Task goal:
Your answer should hold every line of the records below that contains the string "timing".

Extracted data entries
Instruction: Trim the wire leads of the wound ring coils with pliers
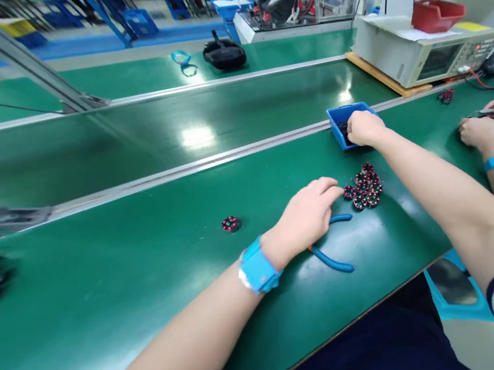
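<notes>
The left hand (306, 216) lies on the green surface (151, 289) near its front edge. Its fingers are stretched out and loosely together, holding nothing, with the tips just touching a cluster of coils (363, 185). Blue-handled pliers (333, 259) lie partly under that hand. The right hand (364, 127) dips into a blue bin (336, 123) at the surface's back edge; its fingers curl out of sight, so its grip cannot be told. A single coil (231, 223) sits apart, further toward the left edge. A co-worker's hands (484, 129) rest near the right edge.

Factory assembly line: green conveyor belt (173, 140)
</notes>
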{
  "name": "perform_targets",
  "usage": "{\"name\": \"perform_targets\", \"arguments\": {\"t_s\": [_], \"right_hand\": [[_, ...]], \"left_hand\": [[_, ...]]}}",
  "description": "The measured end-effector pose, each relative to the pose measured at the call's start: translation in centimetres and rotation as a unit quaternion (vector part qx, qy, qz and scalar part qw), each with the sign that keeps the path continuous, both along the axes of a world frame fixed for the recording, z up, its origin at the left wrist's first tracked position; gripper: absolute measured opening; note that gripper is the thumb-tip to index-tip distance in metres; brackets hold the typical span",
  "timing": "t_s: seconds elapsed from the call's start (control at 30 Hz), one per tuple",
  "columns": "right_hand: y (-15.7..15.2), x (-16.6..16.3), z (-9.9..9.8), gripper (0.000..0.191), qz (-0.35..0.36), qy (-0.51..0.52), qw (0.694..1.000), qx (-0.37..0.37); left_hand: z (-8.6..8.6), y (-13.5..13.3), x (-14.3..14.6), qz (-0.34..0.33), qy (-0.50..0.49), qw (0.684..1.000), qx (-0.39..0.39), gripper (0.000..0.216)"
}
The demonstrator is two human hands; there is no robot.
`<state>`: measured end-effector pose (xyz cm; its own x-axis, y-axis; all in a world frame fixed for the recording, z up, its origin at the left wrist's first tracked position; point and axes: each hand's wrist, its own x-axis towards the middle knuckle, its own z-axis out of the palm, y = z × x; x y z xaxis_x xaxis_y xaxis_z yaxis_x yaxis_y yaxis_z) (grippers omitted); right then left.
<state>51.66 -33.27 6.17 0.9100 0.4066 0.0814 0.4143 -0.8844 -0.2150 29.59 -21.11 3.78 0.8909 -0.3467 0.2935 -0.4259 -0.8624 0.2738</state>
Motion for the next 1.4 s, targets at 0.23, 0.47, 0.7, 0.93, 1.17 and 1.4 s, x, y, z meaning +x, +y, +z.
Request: {"name": "perform_targets", "arguments": {"t_s": [0.23,0.47,0.7,0.93,1.17,1.4], "right_hand": [[-1.5,-0.4,-0.4,0.005,0.0,-0.023,0.986,0.165],[-1.3,-4.5,-1.7,0.015,0.059,-0.057,0.906,0.415],[-2.1,-8.0,-1.1,0.022,0.086,-0.05,0.799,0.593],[-1.0,-13.4,-1.5,0.015,0.131,0.066,0.781,0.607],[0.3,-17.7,-3.2,0.022,0.133,0.319,0.743,0.573],[1.3,-18.5,-3.9,0.022,0.104,0.435,0.7,0.557]], "left_hand": [[0.5,-1.4,3.2,-0.023,0.049,0.988,0.147,0.023],[1.1,-1.6,3.3,-0.029,-0.007,0.984,0.175,0.016],[0.7,-2.1,3.2,-0.024,-0.008,0.99,0.141,0.013],[0.4,-0.4,0.9,0.074,0.013,0.997,0.004,0.007],[-1.1,2.4,-6.3,0.176,0.111,0.841,-0.499,0.021],[-1.8,1.7,-7.8,0.234,0.072,0.744,-0.622,0.025]]}}
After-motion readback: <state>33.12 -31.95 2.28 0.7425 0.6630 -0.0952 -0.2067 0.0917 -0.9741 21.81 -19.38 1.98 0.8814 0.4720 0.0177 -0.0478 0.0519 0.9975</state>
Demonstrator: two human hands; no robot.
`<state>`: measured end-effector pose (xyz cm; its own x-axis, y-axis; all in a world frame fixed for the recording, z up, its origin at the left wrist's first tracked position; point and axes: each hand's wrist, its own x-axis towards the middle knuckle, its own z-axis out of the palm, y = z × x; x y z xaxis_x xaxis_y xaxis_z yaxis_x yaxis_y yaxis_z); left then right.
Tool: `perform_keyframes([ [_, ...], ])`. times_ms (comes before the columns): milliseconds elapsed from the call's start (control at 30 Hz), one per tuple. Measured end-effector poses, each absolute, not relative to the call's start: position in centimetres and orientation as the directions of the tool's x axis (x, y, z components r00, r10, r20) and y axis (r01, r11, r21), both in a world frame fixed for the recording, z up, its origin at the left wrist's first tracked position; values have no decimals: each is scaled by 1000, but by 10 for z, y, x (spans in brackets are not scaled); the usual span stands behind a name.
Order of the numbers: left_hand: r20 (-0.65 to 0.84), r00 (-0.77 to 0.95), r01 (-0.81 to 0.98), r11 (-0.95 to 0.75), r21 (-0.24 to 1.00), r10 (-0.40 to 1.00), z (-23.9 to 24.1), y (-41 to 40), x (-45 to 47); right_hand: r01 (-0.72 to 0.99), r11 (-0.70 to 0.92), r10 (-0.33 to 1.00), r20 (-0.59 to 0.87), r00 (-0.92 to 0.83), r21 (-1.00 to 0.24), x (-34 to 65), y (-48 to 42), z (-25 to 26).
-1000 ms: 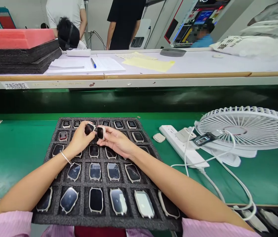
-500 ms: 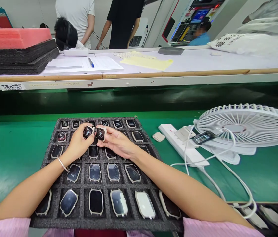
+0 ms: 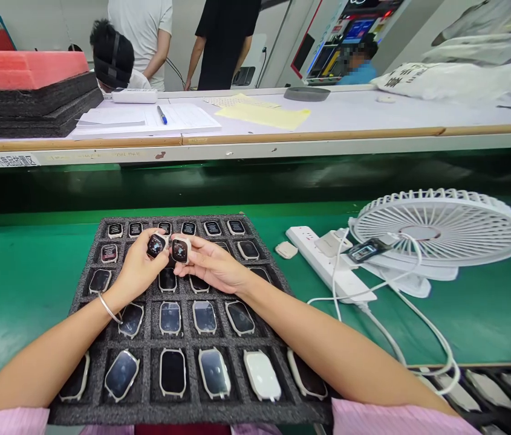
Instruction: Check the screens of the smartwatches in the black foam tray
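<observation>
My left hand (image 3: pixel 141 266) is closed on a smartwatch body (image 3: pixel 156 244) without a strap, its screen lit. Close beside it, my right hand (image 3: pixel 214 263) grips a second smartwatch (image 3: pixel 180 251), also lit and held by its edges. Both watches face up above a dark grey foam tray (image 3: pixel 192 414). Rows of strapless watches lie in the tray's square pockets, among them a dark-screened watch (image 3: pixel 173 371) and a pale one (image 3: pixel 262 374). Small text glows on the watches in the far row. My hands and forearms hide some of the pockets.
To the right, a white power strip (image 3: pixel 323 266) with cables lies by a white fan (image 3: pixel 423 232). A small white square piece (image 3: pixel 286 250) rests near the tray. Behind, a raised shelf (image 3: pixel 255 142) carries papers, a pen (image 3: pixel 161 115) and stacked foam (image 3: pixel 23 103). Several people are beyond it.
The whole view has shifted slightly, so things appear a little further left. Both hands keep hold of their watches, side by side above the tray.
</observation>
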<state>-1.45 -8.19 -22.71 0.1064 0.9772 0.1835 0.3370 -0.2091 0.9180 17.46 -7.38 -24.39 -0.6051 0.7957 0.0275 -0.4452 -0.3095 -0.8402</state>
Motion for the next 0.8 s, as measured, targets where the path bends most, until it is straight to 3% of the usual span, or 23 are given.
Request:
perform_keyframes([
  [333,177,104,398,-204,894,979,-223,-83,-15,-443,-303,787,41,-616,-844,175,-75,-243],
  [800,187,126,344,-220,913,974,-226,-85,-15,-429,-303,773,44,-633,-851,175,-76,-242],
])
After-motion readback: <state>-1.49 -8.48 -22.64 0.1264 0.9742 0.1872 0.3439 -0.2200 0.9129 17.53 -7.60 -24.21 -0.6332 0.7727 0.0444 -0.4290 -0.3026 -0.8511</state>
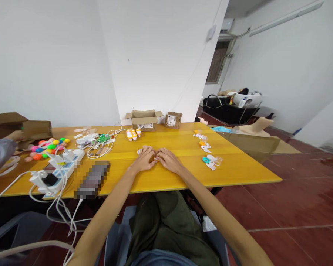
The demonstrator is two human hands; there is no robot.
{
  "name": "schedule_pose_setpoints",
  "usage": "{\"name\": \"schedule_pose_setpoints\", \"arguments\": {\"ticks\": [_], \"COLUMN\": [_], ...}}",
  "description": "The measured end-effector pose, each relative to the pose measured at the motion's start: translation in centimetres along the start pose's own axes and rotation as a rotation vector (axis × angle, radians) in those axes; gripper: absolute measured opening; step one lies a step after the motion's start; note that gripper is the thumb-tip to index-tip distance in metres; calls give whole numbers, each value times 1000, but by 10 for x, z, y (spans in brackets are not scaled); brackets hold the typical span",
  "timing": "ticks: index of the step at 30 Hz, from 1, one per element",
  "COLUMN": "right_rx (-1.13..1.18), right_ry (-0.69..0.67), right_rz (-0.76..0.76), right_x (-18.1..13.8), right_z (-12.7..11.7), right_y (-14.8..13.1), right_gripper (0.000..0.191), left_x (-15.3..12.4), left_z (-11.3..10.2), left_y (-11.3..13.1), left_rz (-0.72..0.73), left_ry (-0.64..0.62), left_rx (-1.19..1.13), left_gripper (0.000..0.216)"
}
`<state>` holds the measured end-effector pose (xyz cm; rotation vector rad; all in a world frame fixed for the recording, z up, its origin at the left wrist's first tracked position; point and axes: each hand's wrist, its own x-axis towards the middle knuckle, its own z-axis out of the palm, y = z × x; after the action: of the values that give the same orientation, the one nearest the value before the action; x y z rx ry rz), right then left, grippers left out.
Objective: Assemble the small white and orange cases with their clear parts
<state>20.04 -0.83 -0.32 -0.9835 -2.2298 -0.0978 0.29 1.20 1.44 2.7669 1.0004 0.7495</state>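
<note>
Both of my hands rest close together over the middle of the yellow table [183,177]. My left hand [143,160] has its fingers curled inward, its fingertips meeting a small orange piece [155,159]. From the other side, my right hand [168,161] bends its fingers toward the same piece; most of what lies between them is hidden. A white part [139,151] peeks out behind my left hand. Farther back stands a cluster of small white tubs with orange lids [133,134]. To the right lie three small groups of parts, the nearest with a teal disc [205,160].
An open cardboard box [143,121] and a smaller carton [173,120] stand against the wall. Left are a phone [93,179], a power strip [70,164] with tangled cables and colourful balls [51,146]. Another person's sleeved arm [1,153] reaches in at far left.
</note>
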Motion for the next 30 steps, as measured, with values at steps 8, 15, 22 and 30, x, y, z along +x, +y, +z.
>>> {"name": "schedule_pose_setpoints", "arguments": {"ticks": [8,15,22,30], "right_rx": [48,86,183,218], "right_ry": [23,56,6,-80], "right_rz": [45,131,245,352], "right_x": [0,0,1,4], "right_z": [-4,-6,-7,-12], "right_y": [-1,-1,0,-8], "right_gripper": [22,19,26,20], "left_x": [0,-1,4,7], "left_z": [-2,-5,-4,-5], "left_y": [3,6,5,8], "left_rz": [-9,-35,-76,-67], "left_ry": [-9,27,44,38], "left_rx": [5,-61,-87,-107], "left_gripper": [17,15,14,18]}}
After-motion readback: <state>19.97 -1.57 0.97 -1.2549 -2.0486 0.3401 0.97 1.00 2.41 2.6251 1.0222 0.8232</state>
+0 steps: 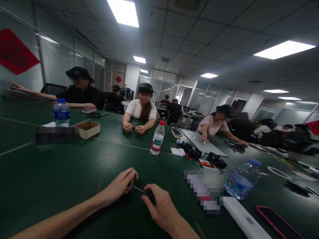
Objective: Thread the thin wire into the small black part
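Right hand (161,204) gripping a tool (138,189) by its dark handle, thin shaft reaching the left hand (122,182), fingers curled there, what they pinch I can't tell from here, over the green table (74,169), bottle (157,141) beyond.

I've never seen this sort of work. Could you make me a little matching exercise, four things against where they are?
1. Hand tool with dark handle and thin metal shaft
2. Clear plastic bottle with red cap
3. Open brown cardboard box
4. Flat dark slab with pink rim

A. Left side, beside a clear bottle with blue cap
B. Lower right corner of the picture
C. Handle in the fingers of the right hand
D. Standing near the picture's middle

Pairs: 1-C, 2-D, 3-A, 4-B
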`<state>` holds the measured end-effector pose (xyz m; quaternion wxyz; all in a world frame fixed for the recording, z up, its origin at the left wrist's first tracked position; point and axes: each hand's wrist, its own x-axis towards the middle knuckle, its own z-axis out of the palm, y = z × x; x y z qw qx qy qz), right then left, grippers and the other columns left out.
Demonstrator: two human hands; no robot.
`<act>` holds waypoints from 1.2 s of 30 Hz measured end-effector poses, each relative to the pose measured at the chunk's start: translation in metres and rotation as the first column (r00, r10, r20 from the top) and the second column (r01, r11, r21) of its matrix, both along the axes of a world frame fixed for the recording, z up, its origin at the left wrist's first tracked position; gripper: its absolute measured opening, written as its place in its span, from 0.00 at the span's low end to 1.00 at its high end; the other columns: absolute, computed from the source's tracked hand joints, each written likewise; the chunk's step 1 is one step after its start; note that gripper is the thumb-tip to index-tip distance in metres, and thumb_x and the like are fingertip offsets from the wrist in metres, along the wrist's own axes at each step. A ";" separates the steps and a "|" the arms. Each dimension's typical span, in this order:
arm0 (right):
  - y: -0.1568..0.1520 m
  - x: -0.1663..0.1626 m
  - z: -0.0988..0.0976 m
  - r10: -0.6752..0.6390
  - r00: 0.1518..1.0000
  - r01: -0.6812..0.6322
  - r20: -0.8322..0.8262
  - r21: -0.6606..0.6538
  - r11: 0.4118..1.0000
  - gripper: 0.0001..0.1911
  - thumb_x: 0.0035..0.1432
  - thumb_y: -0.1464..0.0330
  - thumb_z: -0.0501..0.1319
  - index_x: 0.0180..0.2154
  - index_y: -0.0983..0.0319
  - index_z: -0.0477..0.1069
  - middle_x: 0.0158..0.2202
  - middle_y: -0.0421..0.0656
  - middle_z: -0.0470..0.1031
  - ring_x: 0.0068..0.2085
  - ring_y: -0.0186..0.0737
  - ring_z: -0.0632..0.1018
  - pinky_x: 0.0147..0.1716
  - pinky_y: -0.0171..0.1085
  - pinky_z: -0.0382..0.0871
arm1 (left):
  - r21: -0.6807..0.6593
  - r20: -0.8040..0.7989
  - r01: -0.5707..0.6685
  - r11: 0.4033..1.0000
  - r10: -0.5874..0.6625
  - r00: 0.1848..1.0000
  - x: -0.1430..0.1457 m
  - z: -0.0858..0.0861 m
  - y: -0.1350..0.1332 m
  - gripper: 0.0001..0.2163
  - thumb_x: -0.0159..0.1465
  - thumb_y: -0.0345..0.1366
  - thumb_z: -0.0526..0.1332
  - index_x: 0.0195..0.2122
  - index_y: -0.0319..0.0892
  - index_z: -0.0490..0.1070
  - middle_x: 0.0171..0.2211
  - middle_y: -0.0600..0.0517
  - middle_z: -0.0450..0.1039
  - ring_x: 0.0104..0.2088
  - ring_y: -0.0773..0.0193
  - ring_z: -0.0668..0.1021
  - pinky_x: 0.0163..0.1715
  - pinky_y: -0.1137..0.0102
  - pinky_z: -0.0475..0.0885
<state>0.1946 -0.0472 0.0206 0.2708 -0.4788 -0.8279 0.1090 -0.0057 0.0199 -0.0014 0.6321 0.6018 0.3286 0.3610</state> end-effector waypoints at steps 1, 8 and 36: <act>0.000 0.000 0.000 -0.001 1.000 0.001 0.004 0.007 1.000 0.08 0.62 0.66 0.57 0.43 0.61 0.68 0.39 0.43 0.74 0.39 0.39 0.75 0.36 0.36 0.68 | 0.005 -0.001 -0.003 1.000 0.003 1.000 0.000 0.000 0.000 0.19 0.63 0.55 0.50 0.39 0.42 0.64 0.22 0.61 0.53 0.20 0.72 0.56 0.20 0.76 0.49; 0.000 0.001 -0.002 -0.025 0.999 0.025 0.021 -0.017 1.000 0.09 0.61 0.65 0.58 0.42 0.61 0.67 0.39 0.44 0.73 0.39 0.40 0.75 0.35 0.36 0.67 | -0.008 0.017 0.013 1.000 -0.013 1.000 0.001 0.005 -0.003 0.18 0.64 0.53 0.50 0.39 0.42 0.64 0.23 0.60 0.54 0.20 0.72 0.57 0.20 0.76 0.50; -0.006 -0.002 0.002 -0.045 0.999 0.046 0.024 -0.031 0.998 0.07 0.61 0.67 0.58 0.43 0.60 0.67 0.40 0.42 0.72 0.39 0.39 0.74 0.36 0.35 0.66 | 0.026 -0.046 -0.021 0.999 0.022 0.999 0.002 0.002 -0.005 0.20 0.64 0.55 0.48 0.39 0.42 0.64 0.22 0.60 0.53 0.21 0.70 0.56 0.20 0.75 0.51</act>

Exercise result:
  "timing": "t_s: seconds elapsed from the call's start (control at 30 Hz), one per tuple",
  "timing": "ticks: index of the step at 30 Hz, from 1, one per element",

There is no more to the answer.